Women directors are a rarity in Hollywood, as the Oscars attest. Kathryn Bigelow was not even nominated for best director for her fine work on “Zero Dark Thirty” – the only one of 10 films nominated for best picture to be directed by a woman.
Things are quite different in the world of documentaries, foreign films and independent films.
Female filmmakers are very well represented in the Boulder Jewish Film Festival, Sponsored by the Millstone Evans Group of Raymond James, which is presenting five films directed by women – including our opening night and closing night selections.
Director Marcia Jarmel appears in person, along with her husband and co-director Ken Schneider, with a sneak preview of her new film, “Got Balz?,” on March 10 at 6:30 pm. A work in progress, the film follows their son as he prepares for his bar mitzvah, collects baseball gear for Cuban kids, and gives thanks to the island that sheltered his grandfather during World War II.
Israeli director Ela Their based “Foreign Letters” on her own experience. The bittersweet coming of age film is about two 12-year-old immigrant girls, from Israel and Vietnam, who rely on each other to learn about life in America. This enchanting film is about prejudice, shame, and the healing power of friendship.

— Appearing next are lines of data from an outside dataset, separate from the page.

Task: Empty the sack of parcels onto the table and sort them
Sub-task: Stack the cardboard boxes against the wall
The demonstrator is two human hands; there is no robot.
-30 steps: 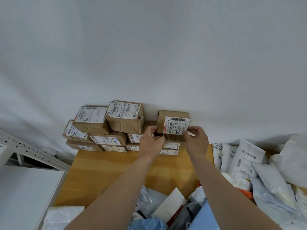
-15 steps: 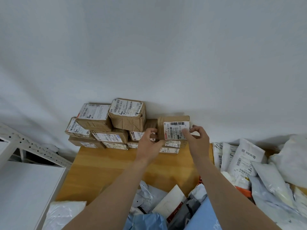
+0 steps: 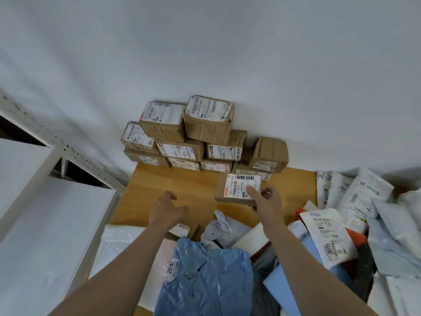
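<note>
My right hand [image 3: 265, 202] grips a small brown cardboard parcel [image 3: 232, 190] with a white barcode label, thumb on the label, held just above the wooden table [image 3: 182, 190]. It is in front of the stack of brown cardboard parcels [image 3: 193, 135] piled against the white wall. My left hand [image 3: 166, 208] hovers over the bare table with fingers spread and holds nothing. Below my arms lies a heap of soft parcels, among them a blue plastic bag [image 3: 205, 277].
White and grey plastic mailers [image 3: 355, 201] lie in a pile along the table's right side. A white metal shelf rack [image 3: 45, 179] stands to the left of the table. A small box [image 3: 182, 229] lies by my left wrist.
My right hand has pulled the labelled parcel back off the stack toward me. My left hand has let go of it and moved left, opening. The view has tilted down.
</note>
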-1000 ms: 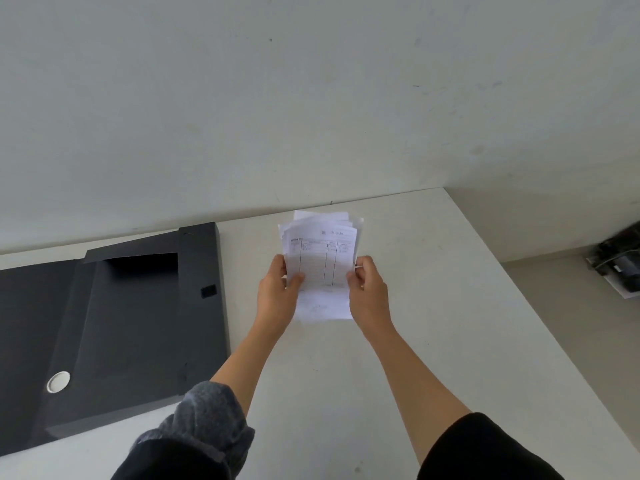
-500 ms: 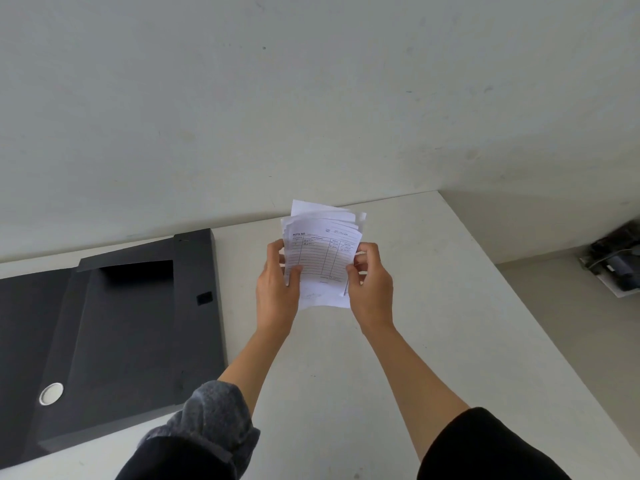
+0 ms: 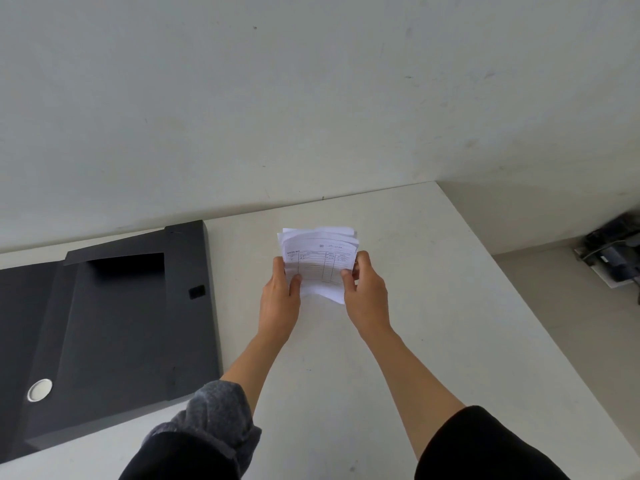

Britta Wauer is an award winning Berlin-based filmmaker with a number of noteworthy documentaries to her credit. Her latest, “In Heaven, Underground,” a captivating and serene portrait of the Weissensee Jewish Cemetery, has been a hit of the festival circuit. Wauer follows a delightful array of characters from around the world: mourners, tourists, a young family residing at the cemetery, a third-generation gravedigger, and an ornithologist studying rare birds of prey.
Rose Bosch, an award-winning French director, also scored a huge hit in France with “La Rafle,” a feature film based on the “Vel’ d’Hiv Roundup” of July 1942, in which roughly 13,000 Jews living in Paris (4,501 of them children) were removed from their homes by French police and sent to detention camps in the countryside, before being deported to Auschwitz. The glorious French actress Mélanie Laurent (“Inglorious Basterds,” “Beginners”) and Jean Reno (“The Da Vinci Code”) star in this emotionally astute and sensitive exploration of a long taboo subject in France.
Roberta Grossman, who directed “Blessed is the Match,” is also an award-winning filmmaker with a passion for history and social justice who has written and produced more than 40 hours of documentary television. She has a huge hit on her hands with the improbable “Hava Nagila (The Movie),” a delirious and intriguing investigation into the history, mystery and meaning of the great Jewish standard that explains how this particular song became a Jewish imperative to dance. Featuring interviews with Harry Belafonte, Leonard Nimoy, Connie Francis, Glen Campbell, Regina Spektor and more, the film follows the ubiquitous party song on its fascinating journey from the shtetls of Eastern Europe to the kibbutzim of Palestine to the cul-de-sacs of America.
“Hava Nagila (The Movie)” is the festival’s closing night film, followed by a party featuring the Boulder Klezmer Consort and an old-style Bar Mitzvah buffet, on Sunday, March 17 at 6:30 pm.
The work of these women is varied: from large scale feature films to intimate documentaries; from hard-hitting dramas to charming dramedies; from historical (and hysterical) explorations to intimate personal reflections. All are testament to the sensitivities and sensibilities of the talented female filmmakers making their mark outside Hollywood.